Work request >>
From the records below, please repeat exactly the line that has "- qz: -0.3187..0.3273", the line that has "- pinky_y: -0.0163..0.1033", and every line between them, and nothing else.

Exercise input >>
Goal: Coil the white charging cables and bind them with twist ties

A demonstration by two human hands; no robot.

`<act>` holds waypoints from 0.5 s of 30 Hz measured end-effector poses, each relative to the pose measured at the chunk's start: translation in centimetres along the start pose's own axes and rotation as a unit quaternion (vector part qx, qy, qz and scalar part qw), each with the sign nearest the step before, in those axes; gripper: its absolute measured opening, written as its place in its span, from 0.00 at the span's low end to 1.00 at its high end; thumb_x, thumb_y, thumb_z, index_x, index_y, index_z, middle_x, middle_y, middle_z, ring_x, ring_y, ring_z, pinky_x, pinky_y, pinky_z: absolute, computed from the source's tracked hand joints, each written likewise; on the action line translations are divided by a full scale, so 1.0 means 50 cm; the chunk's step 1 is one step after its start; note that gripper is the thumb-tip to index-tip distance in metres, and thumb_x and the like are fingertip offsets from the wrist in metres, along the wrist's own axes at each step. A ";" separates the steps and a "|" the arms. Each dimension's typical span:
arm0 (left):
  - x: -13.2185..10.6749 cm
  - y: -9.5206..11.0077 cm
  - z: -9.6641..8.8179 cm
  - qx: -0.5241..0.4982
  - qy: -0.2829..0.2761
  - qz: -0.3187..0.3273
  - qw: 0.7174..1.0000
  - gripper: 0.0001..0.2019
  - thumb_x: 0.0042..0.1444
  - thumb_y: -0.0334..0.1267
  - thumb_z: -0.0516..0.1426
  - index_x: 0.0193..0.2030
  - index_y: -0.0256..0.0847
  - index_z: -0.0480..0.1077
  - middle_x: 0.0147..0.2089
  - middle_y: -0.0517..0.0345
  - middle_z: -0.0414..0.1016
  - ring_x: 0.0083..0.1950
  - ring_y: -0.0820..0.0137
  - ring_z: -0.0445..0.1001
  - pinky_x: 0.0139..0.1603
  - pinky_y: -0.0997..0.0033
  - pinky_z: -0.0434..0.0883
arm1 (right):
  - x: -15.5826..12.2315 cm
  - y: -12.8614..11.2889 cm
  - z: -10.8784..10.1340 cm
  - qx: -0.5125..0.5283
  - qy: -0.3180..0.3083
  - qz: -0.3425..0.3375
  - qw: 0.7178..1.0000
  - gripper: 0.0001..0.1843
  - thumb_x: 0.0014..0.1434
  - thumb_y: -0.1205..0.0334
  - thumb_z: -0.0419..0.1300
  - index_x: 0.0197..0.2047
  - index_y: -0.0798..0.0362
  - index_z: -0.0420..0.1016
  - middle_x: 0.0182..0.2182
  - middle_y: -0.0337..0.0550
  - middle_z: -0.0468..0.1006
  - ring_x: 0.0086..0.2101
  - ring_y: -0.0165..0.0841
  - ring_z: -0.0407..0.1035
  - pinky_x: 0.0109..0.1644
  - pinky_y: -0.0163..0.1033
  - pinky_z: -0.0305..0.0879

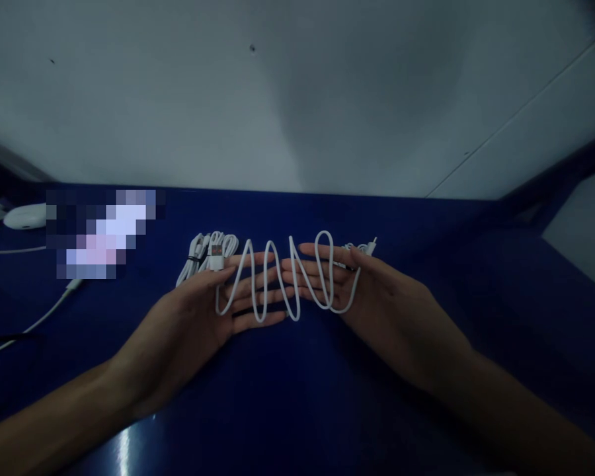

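A white USB cable (293, 277) lies in zigzag loops across the outstretched fingers of both hands. My left hand (198, 314) is palm up with its fingers spread beneath the loops. Its thumb lies against the cable's USB plug (217, 258). My right hand (377, 297) supports the other end of the loops, and its thumb rests near the small plug (373, 246) there. The fingertips of both hands meet or overlap under the middle of the cable. Just behind my left hand sit bundled white cables (196, 254), partly hidden by it.
The blue table (287, 410) meets a pale wall (188, 119) at the back. To the left is a blurred-out bright object (106, 231) with a white cord (54, 307) running from it. A white rounded device (24, 216) lies beyond, at the far left.
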State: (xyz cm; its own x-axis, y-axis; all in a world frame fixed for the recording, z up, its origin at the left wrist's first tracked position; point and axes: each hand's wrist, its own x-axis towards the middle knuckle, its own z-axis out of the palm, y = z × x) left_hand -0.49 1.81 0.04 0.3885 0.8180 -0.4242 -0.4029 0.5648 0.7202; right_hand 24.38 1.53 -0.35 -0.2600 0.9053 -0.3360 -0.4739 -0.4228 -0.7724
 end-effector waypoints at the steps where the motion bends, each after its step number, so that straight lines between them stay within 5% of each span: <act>1: 0.000 0.000 0.001 -0.004 0.003 -0.004 1.000 0.20 0.77 0.34 0.56 0.69 0.43 0.82 0.77 0.44 0.80 0.80 0.48 0.74 0.77 0.44 0.77 | 0.000 -0.001 0.001 -0.003 0.004 0.005 1.000 0.24 0.84 0.49 0.54 0.60 0.53 0.87 0.64 0.56 0.88 0.67 0.51 0.80 0.79 0.60 0.66; 6: 0.002 0.005 0.014 -0.013 0.019 -0.011 1.000 0.19 0.79 0.37 0.57 0.70 0.44 0.81 0.71 0.41 0.85 0.77 0.47 0.78 0.79 0.42 0.74 | -0.002 -0.005 0.004 0.002 0.002 0.020 1.000 0.23 0.84 0.49 0.53 0.60 0.52 0.87 0.64 0.53 0.87 0.68 0.48 0.78 0.82 0.60 0.62; 15: 0.002 0.012 0.033 -0.003 0.087 -0.019 0.996 0.22 0.77 0.31 0.56 0.74 0.42 0.77 0.74 0.41 0.81 0.68 0.53 0.86 0.60 0.55 0.89 | -0.003 -0.004 0.001 0.021 -0.009 0.026 0.999 0.23 0.82 0.49 0.57 0.63 0.54 0.86 0.67 0.58 0.85 0.71 0.52 0.76 0.80 0.61 0.65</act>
State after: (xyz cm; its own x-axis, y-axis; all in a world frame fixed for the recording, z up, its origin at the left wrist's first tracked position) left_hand 0.66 2.03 1.33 0.2532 0.8026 -0.5401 -0.3961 0.5953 0.6990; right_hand 24.46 1.46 -0.12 -0.2993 0.8815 -0.3652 -0.4940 -0.4706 -0.7311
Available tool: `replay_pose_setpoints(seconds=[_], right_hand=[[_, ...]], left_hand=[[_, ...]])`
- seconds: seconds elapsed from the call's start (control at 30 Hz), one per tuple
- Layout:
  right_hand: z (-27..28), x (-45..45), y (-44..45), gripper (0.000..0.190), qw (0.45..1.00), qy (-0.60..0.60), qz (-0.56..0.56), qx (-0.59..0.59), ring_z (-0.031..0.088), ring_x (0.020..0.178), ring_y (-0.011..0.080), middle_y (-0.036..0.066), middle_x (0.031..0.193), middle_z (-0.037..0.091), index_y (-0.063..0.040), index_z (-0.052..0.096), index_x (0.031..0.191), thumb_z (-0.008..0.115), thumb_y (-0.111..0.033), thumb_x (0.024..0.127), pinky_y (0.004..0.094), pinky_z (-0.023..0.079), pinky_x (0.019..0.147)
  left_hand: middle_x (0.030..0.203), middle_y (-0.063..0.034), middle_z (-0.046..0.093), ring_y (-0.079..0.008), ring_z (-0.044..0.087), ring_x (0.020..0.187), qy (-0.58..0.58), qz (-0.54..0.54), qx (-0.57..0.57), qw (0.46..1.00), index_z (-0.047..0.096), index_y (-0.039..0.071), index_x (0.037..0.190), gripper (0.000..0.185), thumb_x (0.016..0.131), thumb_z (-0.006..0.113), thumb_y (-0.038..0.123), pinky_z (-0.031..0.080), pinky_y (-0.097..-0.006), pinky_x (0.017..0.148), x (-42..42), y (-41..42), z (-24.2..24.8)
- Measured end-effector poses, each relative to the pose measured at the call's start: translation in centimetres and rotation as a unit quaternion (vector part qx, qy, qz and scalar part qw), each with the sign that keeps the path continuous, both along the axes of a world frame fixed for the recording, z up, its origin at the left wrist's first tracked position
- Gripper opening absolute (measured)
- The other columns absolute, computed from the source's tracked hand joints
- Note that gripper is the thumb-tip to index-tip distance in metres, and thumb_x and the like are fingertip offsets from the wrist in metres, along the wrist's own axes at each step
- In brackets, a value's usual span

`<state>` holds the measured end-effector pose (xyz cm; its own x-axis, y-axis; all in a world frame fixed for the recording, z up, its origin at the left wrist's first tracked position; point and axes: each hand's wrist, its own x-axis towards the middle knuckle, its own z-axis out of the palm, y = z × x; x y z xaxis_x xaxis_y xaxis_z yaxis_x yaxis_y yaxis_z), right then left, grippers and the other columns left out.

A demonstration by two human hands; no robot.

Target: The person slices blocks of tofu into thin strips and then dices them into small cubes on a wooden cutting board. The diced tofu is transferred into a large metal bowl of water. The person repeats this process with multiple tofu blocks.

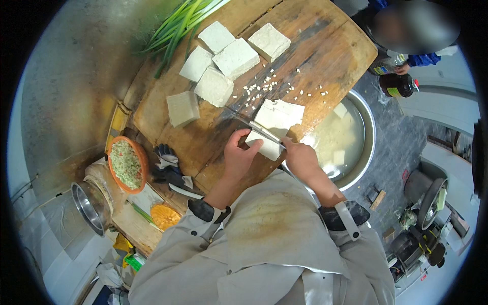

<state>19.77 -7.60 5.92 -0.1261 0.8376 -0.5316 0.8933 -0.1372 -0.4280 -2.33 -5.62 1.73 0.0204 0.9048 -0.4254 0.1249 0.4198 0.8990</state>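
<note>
My right hand (pixel 302 158) grips the handle end of a kitchen knife (pixel 265 132), whose blade lies across white tofu near the front of the wooden board (pixel 213 152). My left hand (pixel 240 154) holds the near tofu piece (pixel 267 145) with thumb and fingers on either side. Beyond the blade lies a wider tofu slab (pixel 280 114) with an uneven edge. Small tofu cubes (pixel 263 87) are scattered behind it. Several large tofu blocks (pixel 236 59) stand farther back, with one block (pixel 183 108) to the left.
A metal basin (pixel 368 152) of cloudy liquid with tofu pieces is at the right. Green onions (pixel 183 26) lie at the back left. An orange bowl (pixel 144 167) of chopped food and dark gloves (pixel 167 164) are at the left. Another person's hand (pixel 402 69) is near bottles (pixel 396 85).
</note>
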Motion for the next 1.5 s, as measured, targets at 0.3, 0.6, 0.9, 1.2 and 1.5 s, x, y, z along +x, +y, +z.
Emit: replay_pose_setpoints(seconds=[0.3, 0.6, 0.9, 1.2, 1.5], right_hand=[[0.5, 1.6, 0.6, 0.025, 0.996, 0.054, -0.075, -0.004, 0.077, 0.092, 0.0485, 0.027, 0.101, 0.079, -0.002, 0.074, 0.120, 0.069, -0.016, 0.099, 0.0583, 0.062, 0.084], [9.9, 2.0, -4.9, 0.016, 0.992, 0.005, 0.006, 0.127, 0.077, 0.072, 0.0406, 0.018, 0.081, 0.075, -0.005, 0.070, 0.114, 0.063, -0.008, 0.100, 0.0533, 0.062, 0.066], [0.7, 4.0, -10.8, 0.012, 0.995, -0.049, 0.008, 0.089, 0.077, 0.071, 0.0412, 0.017, 0.081, 0.075, -0.006, 0.069, 0.110, 0.061, -0.008, 0.101, 0.0539, 0.062, 0.064], [-4.3, -0.8, -5.3, 0.018, 0.998, -0.048, 0.009, 0.028, 0.081, 0.082, 0.0425, 0.022, 0.092, 0.080, -0.006, 0.066, 0.118, 0.063, -0.010, 0.100, 0.0559, 0.064, 0.072], [-2.6, 1.7, -0.1, 0.036, 0.992, 0.056, -0.115, 0.020, 0.078, 0.098, 0.0487, 0.029, 0.102, 0.080, -0.003, 0.069, 0.128, 0.071, -0.022, 0.098, 0.0574, 0.062, 0.090]], left_hand=[[0.124, -0.0069, 0.076, -0.0152, 0.073, 0.110, -0.071, 0.028, 0.013, 0.997, 0.068, -0.003, 0.135, 0.043, 0.097, 0.086, 0.006, 0.060, -0.0309, 0.096, -0.1, -0.6, -1.3], [0.123, -0.0063, 0.072, -0.0152, 0.073, 0.111, -0.041, 0.009, 0.038, 0.998, 0.066, 0.000, 0.131, 0.041, 0.095, 0.085, 0.002, 0.062, -0.0319, 0.094, -0.6, -1.1, -2.2], [0.123, -0.0061, 0.072, -0.0145, 0.072, 0.110, -0.048, 0.012, 0.028, 0.998, 0.069, 0.000, 0.127, 0.035, 0.095, 0.083, 0.002, 0.060, -0.0316, 0.095, -0.3, -0.8, -1.3], [0.119, -0.0038, 0.076, -0.0121, 0.071, 0.107, -0.020, 0.008, 0.024, 0.999, 0.068, -0.001, 0.129, 0.035, 0.097, 0.084, 0.003, 0.058, -0.0307, 0.095, -0.4, -1.0, -1.6], [0.147, -0.0157, 0.060, -0.0317, 0.059, 0.137, 0.130, -0.249, 0.159, 0.946, 0.068, 0.004, 0.138, 0.051, 0.089, 0.085, 0.006, 0.052, -0.0440, 0.112, -2.3, 1.0, 2.8]])
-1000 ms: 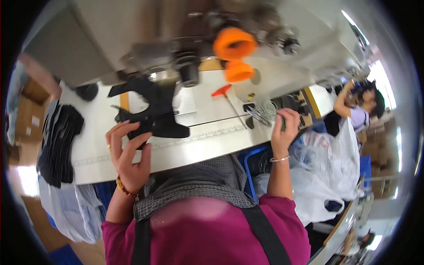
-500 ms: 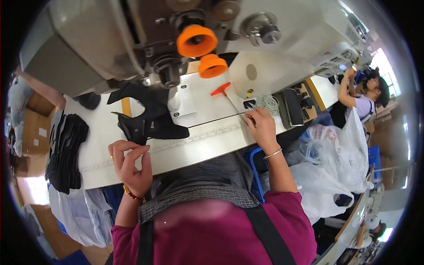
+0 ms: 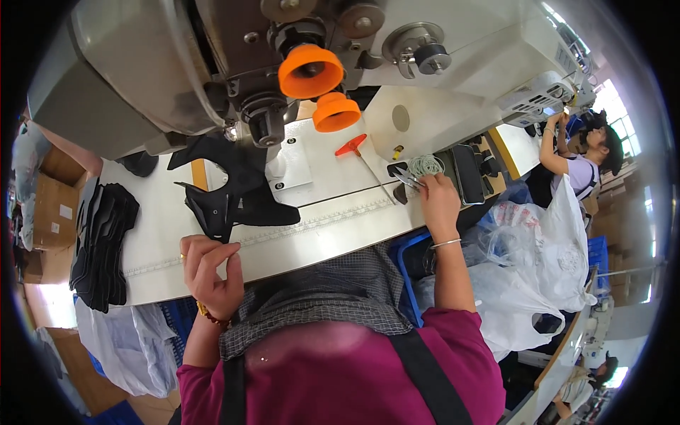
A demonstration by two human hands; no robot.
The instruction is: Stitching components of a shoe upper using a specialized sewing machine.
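Observation:
A black shaped piece (image 3: 263, 205), seemingly of fabric or leather, lies on the white table under the sewing machine's head. Its pointed near end comes down to my left hand (image 3: 214, 275), whose curled thumb and forefinger close on that tip. Farther right, my right hand (image 3: 443, 205) has its fingers closed at the handle end of small metal thread snips (image 3: 409, 177). The blades point left, low over the table; my fingers hide the handle. Beside them lies a T-handled tool (image 3: 361, 157) with a red grip, its shaft reaching toward the snips.
Overhead looms the sewing machine (image 3: 142, 64), with two orange cups (image 3: 312, 71) hanging from it. A stack of black pieces (image 3: 105, 241) sits at the left edge. Coiled pale cord (image 3: 427, 166) and a dark case (image 3: 468, 173) lie at right, above white plastic bags (image 3: 510, 283).
My right hand has shifted right, exposing more of the snips, whose blades stay in nearly the same place. My left hand has moved slightly lower, still at the black piece's tip.

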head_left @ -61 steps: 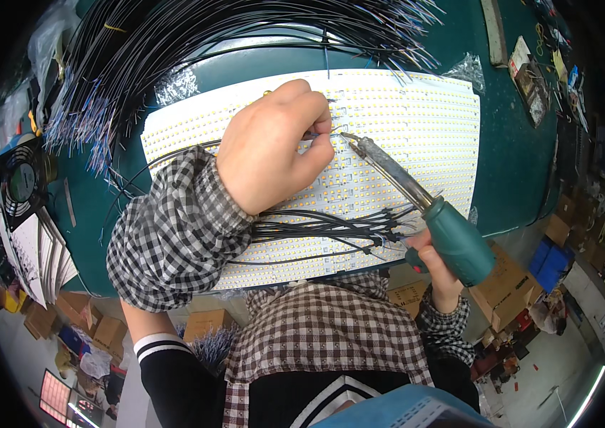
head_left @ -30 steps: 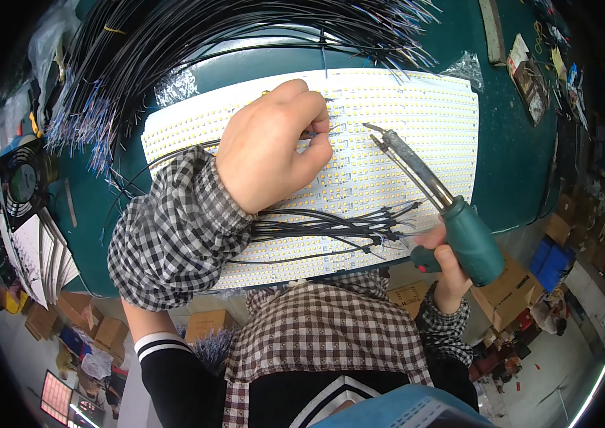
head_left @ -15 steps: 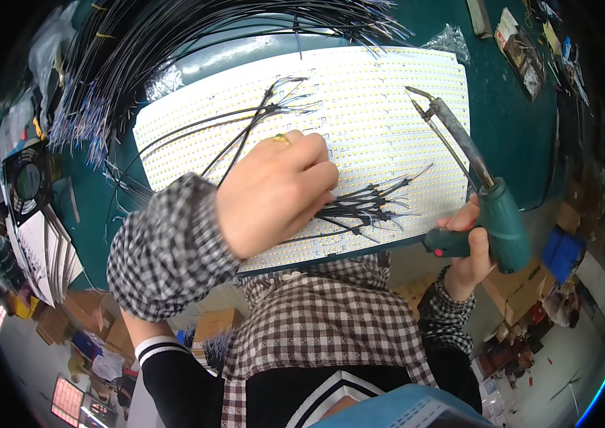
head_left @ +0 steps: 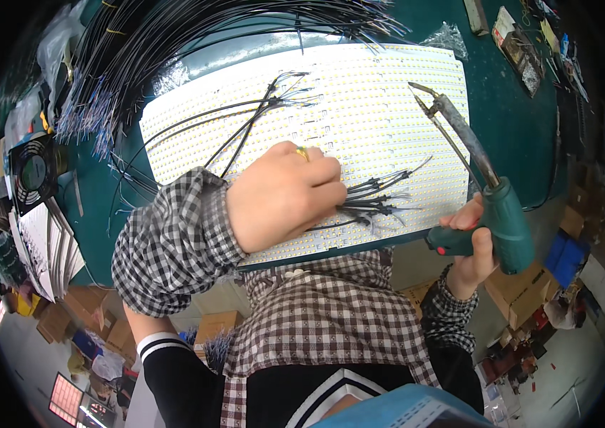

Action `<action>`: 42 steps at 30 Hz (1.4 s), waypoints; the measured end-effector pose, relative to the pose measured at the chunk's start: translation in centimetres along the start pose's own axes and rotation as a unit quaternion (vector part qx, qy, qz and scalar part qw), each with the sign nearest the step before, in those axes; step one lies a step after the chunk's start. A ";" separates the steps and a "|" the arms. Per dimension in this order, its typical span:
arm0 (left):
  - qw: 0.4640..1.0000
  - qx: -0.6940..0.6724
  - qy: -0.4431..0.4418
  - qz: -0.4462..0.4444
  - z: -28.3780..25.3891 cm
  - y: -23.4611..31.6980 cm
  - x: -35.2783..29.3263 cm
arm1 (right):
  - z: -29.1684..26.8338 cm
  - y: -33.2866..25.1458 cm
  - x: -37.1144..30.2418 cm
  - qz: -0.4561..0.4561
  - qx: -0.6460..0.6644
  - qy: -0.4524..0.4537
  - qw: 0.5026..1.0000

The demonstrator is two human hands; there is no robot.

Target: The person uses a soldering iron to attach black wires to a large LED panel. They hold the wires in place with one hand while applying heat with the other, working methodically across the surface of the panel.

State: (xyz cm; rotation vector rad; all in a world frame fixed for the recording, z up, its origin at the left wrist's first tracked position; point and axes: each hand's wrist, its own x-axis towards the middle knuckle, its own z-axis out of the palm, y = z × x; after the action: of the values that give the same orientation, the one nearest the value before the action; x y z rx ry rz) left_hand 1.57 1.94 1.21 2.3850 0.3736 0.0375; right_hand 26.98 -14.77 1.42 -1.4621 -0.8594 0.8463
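My left hand (head_left: 288, 191) is closed over the white LED panel (head_left: 206, 118), its fingers curled round black cables. The stripped ends of these black cables (head_left: 377, 196) fan out to the right from beneath the fingers; the grip itself is hidden under the hand. My right hand (head_left: 475, 250) is wrapped round the green handle of a soldering gun (head_left: 506, 221). Its metal barrel slants up and left, with the tip (head_left: 416, 89) raised above the right part of the panel. A few more black cables (head_left: 245, 114) lie crossed on the panel, left of its middle, their thin wires spread.
A thick bundle of black cables (head_left: 167, 36) curves along the back left of the green table (head_left: 502, 121). At the left edge stand a black fan (head_left: 32, 173) and a stack of white sheets (head_left: 45, 246). A soiled box (head_left: 520, 53) lies at the back right.
My left hand has shifted slightly right and down, and the cable ends under it have moved closer together. The soldering gun stays in my right hand, almost unmoved.
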 end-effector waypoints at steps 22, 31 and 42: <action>0.993 -0.050 0.082 -0.065 -2.3 -2.2 0.8 | 0.3 -0.1 0.3 0.013 0.014 -0.019 1.000; 0.972 -0.098 0.171 -0.129 -2.0 -1.8 0.2 | 0.8 0.0 0.3 0.028 0.007 -0.005 1.000; 0.947 -0.016 0.250 -0.202 -0.9 -2.1 0.8 | 1.3 -0.8 0.3 0.075 0.043 -0.036 0.996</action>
State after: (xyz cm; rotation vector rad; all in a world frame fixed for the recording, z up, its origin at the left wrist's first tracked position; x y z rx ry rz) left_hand 1.71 4.26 0.45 2.1979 1.0840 0.4608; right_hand 25.96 -13.92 2.17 -1.4412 -0.7640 1.0404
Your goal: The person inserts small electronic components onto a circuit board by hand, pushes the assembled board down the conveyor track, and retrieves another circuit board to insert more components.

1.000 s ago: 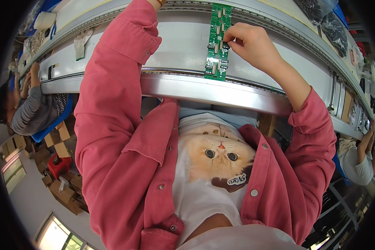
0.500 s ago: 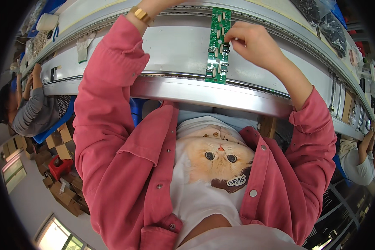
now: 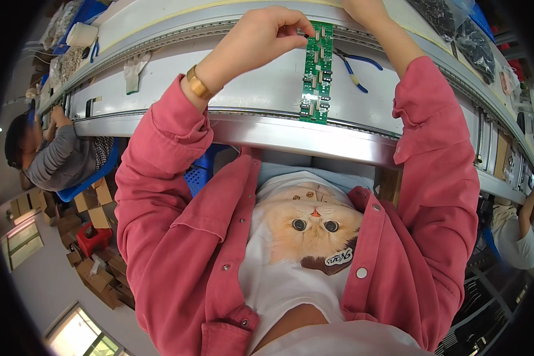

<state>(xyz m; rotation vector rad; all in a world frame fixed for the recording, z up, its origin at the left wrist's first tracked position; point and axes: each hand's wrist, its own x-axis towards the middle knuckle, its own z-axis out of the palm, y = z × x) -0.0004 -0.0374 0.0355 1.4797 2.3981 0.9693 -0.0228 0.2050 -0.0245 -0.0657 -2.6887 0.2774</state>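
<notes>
A long green circuit board [image 3: 318,74] lies across the two rails of the metal track in front of me. Pale connectors and small black parts sit on it in rows. My left hand [image 3: 267,37], with a gold band at the wrist, is at the board's far left edge. Its thumb and forefinger pinch a small black component, mostly hidden by the fingertips. My right hand [image 3: 366,10] reaches past the far rail, and its fingers are cut off by the upper edge of the picture. Pliers [image 3: 356,70] with blue and yellow handles lie to the board's right.
The near metal rail [image 3: 302,139] runs between my body and the track. A white cloth [image 3: 135,72] lies at left. Dark parts in clear bags [image 3: 474,44] are at far right. One person [image 3: 62,151] sits at left, another [image 3: 516,234] at right.
My left hand has come back from the far edge to the board, a small black component in its fingers. My right hand has left the board and moved farther away, uncovering the pliers.
</notes>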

Answer to the problem >>
  - qz: -0.3187..0.3273
  - qw: 0.7174..1.0000
  - gripper: 0.0001..0.2019
  - thumb_x: 0.0042..0.1444
  - thumb_y: -0.0334..0.1267
  - thumb_z: -0.0516..0.1426
  - index_x: 0.0193..0.2030
  - index_y: -0.0256..0.0847
  - index_z: -0.0480..0.1077
  - middle_x: 0.0147..0.2089
  - middle_y: -0.0517..0.0345
  - middle_z: -0.0414..0.1016
  - ring_x: 0.0083..0.1950
  - ring_y: -0.0820..0.0137
  - ring_z: -0.0445..0.1001
  - pinky_x: 0.0139..0.1603
  - pinky_y: -0.0997..0.0033
  - pinky_z: -0.0434..0.0883
arm1 (right):
  - x: -15.5826..12.2315 cm
  - y: -12.8614..11.2889 cm
  - z: -10.8784..10.1340 cm
  - qx: -0.5125..0.5283
  - qy: -0.3180..0.3083
  - qz: -0.3425..0.3375
  - qw: 0.7178..1.0000
  - gripper: 0.0001..0.1843
  - thumb_x: 0.0014..0.1434
  - thumb_y: -0.1205..0.0334
  - thumb_z: -0.0419..0.1300
  - index_x: 0.0197..0.2047
  - index_y: -0.0798..0.0362
  - index_z: -0.0420..0.1016
  - middle_x: 0.0182..0.2182
  - middle_y: -0.0337..0.0550
  - middle_z: -0.0468..0.1006
  - ring_x: 0.0086..0.2101
  - ring_y: -0.0165..0.0841
  - ring_z: -0.0407..0.1035
  - pinky_x: 0.0109..0.1644
  - pinky_y: -0.0163..0.1033

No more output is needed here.